Tuvalu memiliki sekitar 11.000 penduduk yang tersebar di sembilan gugusan pulau kecil yang membentang antara Australia dan Hawaii. Negara tersebut menjalin traktat bilateral iklim dan keamanan dengan Australia pada 2023 karena kerentanannya terhadap dampak perubahan iklim.
Data resmi memperlihatkan bahwa 1.124 penduduk telah mengajukan visa iklim ke Australia sejak pendaftaran lotere dibuka pada bulan ini. Jika ditambah dengan anggota keluarga, total pelamar visa mencapai 4.052 orang.
Pendaftaran visa iklim ke Australia bakal ditutup pada 18 Juli 2025, dengan kuota tahunan 280 visa.
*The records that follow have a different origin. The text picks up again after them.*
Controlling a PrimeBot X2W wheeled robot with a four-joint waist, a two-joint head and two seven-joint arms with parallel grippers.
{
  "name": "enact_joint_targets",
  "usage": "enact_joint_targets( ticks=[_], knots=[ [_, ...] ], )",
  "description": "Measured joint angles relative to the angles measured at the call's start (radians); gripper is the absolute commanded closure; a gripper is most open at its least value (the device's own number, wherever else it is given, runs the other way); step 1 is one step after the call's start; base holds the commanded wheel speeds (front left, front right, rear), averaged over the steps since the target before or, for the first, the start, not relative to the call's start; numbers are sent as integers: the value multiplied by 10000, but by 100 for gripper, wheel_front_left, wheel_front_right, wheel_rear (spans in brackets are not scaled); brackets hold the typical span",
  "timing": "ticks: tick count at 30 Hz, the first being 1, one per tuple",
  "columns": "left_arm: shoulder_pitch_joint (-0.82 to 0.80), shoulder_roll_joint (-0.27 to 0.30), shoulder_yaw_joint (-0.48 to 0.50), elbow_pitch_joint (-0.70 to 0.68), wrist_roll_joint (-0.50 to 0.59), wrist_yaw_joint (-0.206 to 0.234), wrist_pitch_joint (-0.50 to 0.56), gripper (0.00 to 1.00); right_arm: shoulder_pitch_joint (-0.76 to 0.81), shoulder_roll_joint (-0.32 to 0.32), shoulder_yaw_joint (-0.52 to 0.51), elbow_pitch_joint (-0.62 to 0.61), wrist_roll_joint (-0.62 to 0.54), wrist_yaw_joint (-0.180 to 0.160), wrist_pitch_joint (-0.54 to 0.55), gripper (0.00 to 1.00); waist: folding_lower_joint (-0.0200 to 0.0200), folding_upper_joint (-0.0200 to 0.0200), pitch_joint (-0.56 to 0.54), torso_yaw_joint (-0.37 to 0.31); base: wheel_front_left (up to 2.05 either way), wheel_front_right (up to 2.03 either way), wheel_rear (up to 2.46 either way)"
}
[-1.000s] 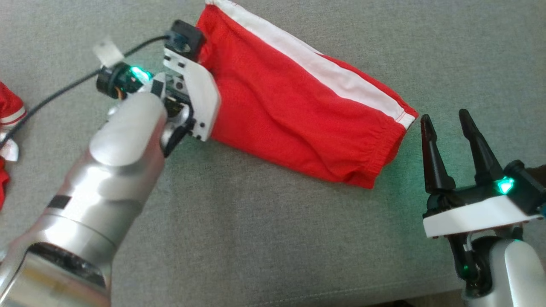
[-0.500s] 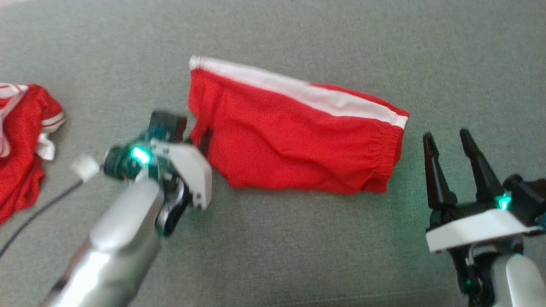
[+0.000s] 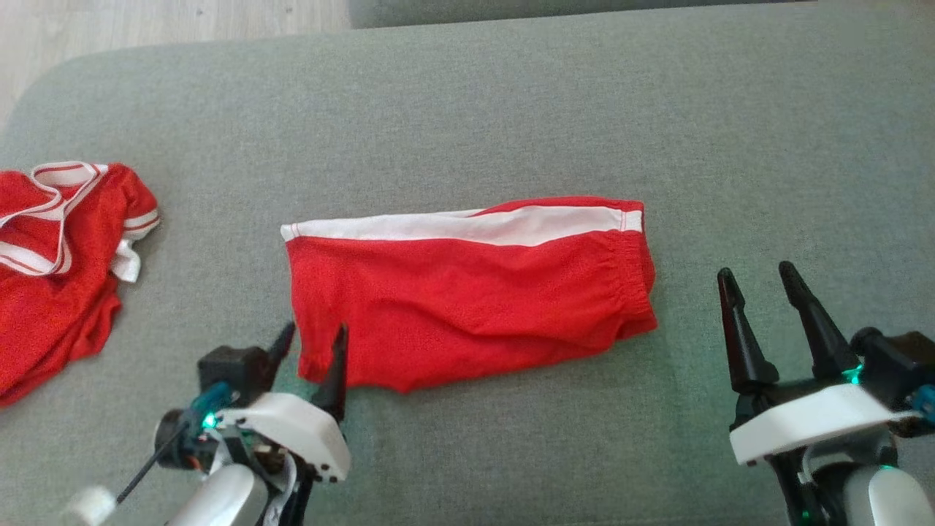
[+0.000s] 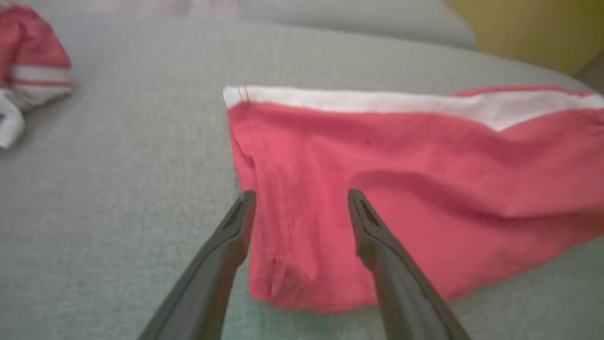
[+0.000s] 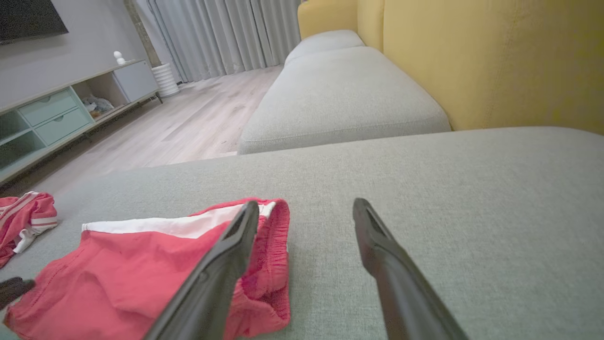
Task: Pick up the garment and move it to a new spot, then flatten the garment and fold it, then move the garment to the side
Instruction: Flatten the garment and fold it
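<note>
We have the left gripper spread wide, nothing between its fingers but air and a view of cloth. Right ahead of those fingertips lie the red shorts, folded flat on the grey sofa cushion. Their near hem corner sits in the gap between the two fingers, and we cannot tell whether either finger touches the fabric. From that gripper the shorts stretch away to its right, the white side stripe running along the edge farthest from it.

Over to the right gripper: also spread apart, holding nothing. The gathered waistband end of the shorts lies to its left, a strip of bare cushion between cloth and fingers. In the right wrist view the left-hand finger crosses in front of that waistband.

Off to the left gripper's left, well apart from it, a crumpled red jersey with white trim lies on the same cushion.
</note>
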Motion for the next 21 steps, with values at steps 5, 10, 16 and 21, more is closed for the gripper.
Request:
enact_joint_targets(
  ticks=[5, 10, 16, 21],
  knots=[
    [281, -29, 453, -468, 560, 330, -2130, 0, 0, 0, -10, -420, -284, 0, 307, 0, 0, 0, -188, 88, 0, 0, 0],
    [454, -10, 1078, -765, 1187, 583, -3678, 0, 27, 0, -102, -915, -616, 0, 648, 0, 0, 0, -388, 286, 0, 0, 0],
    [624, 107, 1779, -1262, 1914, 782, -3854, 0, 347, 0, -230, -1269, -876, 0, 882, 0, 1, 0, -623, 440, 0, 0, 0],
    [1268, 255, 1822, -1277, 2077, 855, -3848, 0, 404, 2, -307, -1452, -876, 0, 1095, 0, 1, 0, -671, 489, 0, 0, 0]
  ],
)
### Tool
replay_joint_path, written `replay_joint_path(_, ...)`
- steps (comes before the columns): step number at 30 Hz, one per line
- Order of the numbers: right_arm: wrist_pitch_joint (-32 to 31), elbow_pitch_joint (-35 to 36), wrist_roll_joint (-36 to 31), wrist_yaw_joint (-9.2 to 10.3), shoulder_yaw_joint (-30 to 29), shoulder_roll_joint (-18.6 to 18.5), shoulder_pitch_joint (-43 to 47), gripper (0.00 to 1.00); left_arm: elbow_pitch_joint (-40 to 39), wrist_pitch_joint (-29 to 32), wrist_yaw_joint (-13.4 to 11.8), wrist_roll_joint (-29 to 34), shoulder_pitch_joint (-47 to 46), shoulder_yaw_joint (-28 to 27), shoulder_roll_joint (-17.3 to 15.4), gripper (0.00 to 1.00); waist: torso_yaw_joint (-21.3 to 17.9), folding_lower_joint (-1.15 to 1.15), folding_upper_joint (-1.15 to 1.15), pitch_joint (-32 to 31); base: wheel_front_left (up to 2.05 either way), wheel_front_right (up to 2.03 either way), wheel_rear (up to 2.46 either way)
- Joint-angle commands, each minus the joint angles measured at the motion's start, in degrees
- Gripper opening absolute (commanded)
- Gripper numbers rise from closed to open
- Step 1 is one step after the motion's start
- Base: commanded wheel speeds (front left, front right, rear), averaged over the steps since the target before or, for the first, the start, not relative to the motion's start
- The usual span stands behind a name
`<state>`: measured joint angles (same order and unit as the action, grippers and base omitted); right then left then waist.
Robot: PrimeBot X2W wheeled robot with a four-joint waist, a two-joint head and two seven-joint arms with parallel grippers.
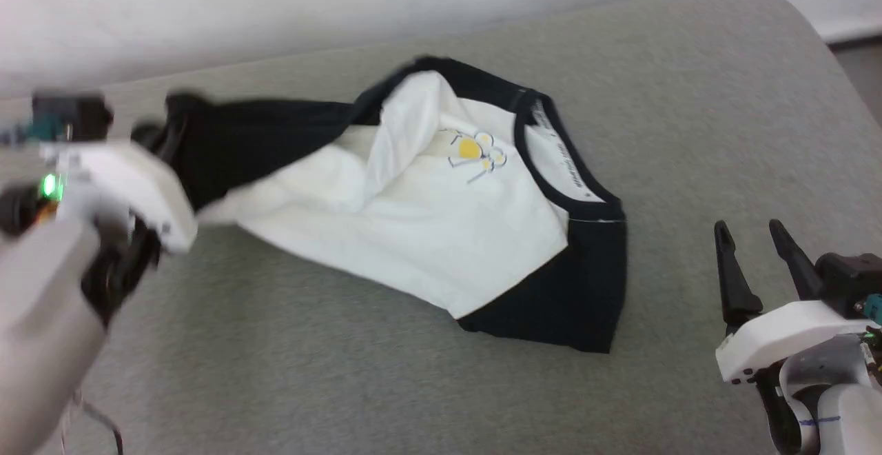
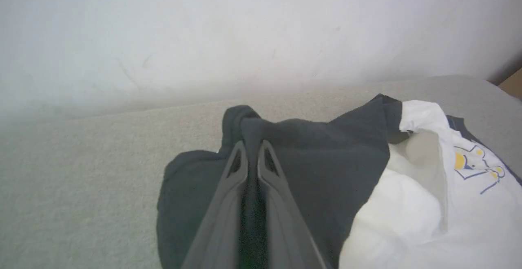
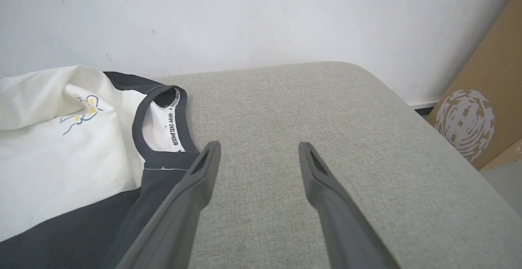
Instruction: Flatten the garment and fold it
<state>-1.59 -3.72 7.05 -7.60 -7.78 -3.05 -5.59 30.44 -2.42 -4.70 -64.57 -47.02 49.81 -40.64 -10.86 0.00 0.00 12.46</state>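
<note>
The garment point(image 1: 427, 227) lies crumpled on the grey cushion, its white body with a small yellow print facing up and the black neck trim point(image 1: 551, 165) toward the right. One black sleeve point(image 1: 255, 141) stretches left to my left gripper point(image 1: 148, 138), which is blurred. In the left wrist view that gripper point(image 2: 253, 148) is shut on the black sleeve point(image 2: 318, 155), fabric bunched over its tips. The other black sleeve point(image 1: 572, 289) lies flat at the garment's right. My right gripper point(image 1: 754, 231) stands open over bare cushion, just right of the garment point(image 3: 61, 151); its fingers point(image 3: 204, 171) hold nothing.
The grey cushion point(image 1: 689, 96) has a rounded far right corner and drops off at the right. A pale wall point(image 1: 275, 7) runs behind it. A brown cardboard panel point(image 3: 481, 110) leans beyond the cushion's right edge.
</note>
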Motion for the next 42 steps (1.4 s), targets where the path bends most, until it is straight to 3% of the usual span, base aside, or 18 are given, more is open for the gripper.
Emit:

Batasan ini diterapkan agar migrasi tidak memicu ‘brain drain’ di Tuvalu, menurut pernyataan pejabat saat traktat itu diumumkan pada 2023.
Duta Besar Tuvalu untuk PBB, Tapugao Falefou, menyatakan kepada Reuters pada Minggu (29/6/2025) bahwa ia terkejut dengan besarnya minat warga terhadap peluang ini.
Visa iklim tersebut memungkinkan warga Tuvalu tinggal, bekerja, dan belajar di Australia, serta mengakses layanan kesehatan dan pendidikan setara warga negara Australia.
Baca Juga
“Berpindah ke Australia melalui traktat Falepili Union akan memberikan remitansi bagi anggota keluarga yang tetap tinggal di Tuvalu,” kata Falefou.
Ilmuwan NASA memproyeksikan bahwa pada 2050, pasang air laut harian akan menenggelamkan setengah wilayah utama Funafuti yang menampung 60% penduduk Tuvalu. Kawasan itu kini hanya berupa jalur darat selebar sekitar 20 meter.
Proyeksi tersebut berdasarkan kenaikan permukaan laut sebesar satu meter. Dalam skenario terburuk dengan kenaikan muka laut sebesar dua meter, 90% wilayah Funafuti diperkirakan tenggelam.
Tuvalu yang memiliki ketinggian rata-rata hanya dua meter di atas permukaan laut telah mengalami kenaikan laut 15 cm selama tiga dekade terakhir. Angka tersebut satu setengah kali di atas rata-rata global. Negara ini telah membangun tujuh hektare lahan buatan dan berencana menambahnya, dengan harapan untuk bertahan di atas fenomena pasang surut hingga 2100.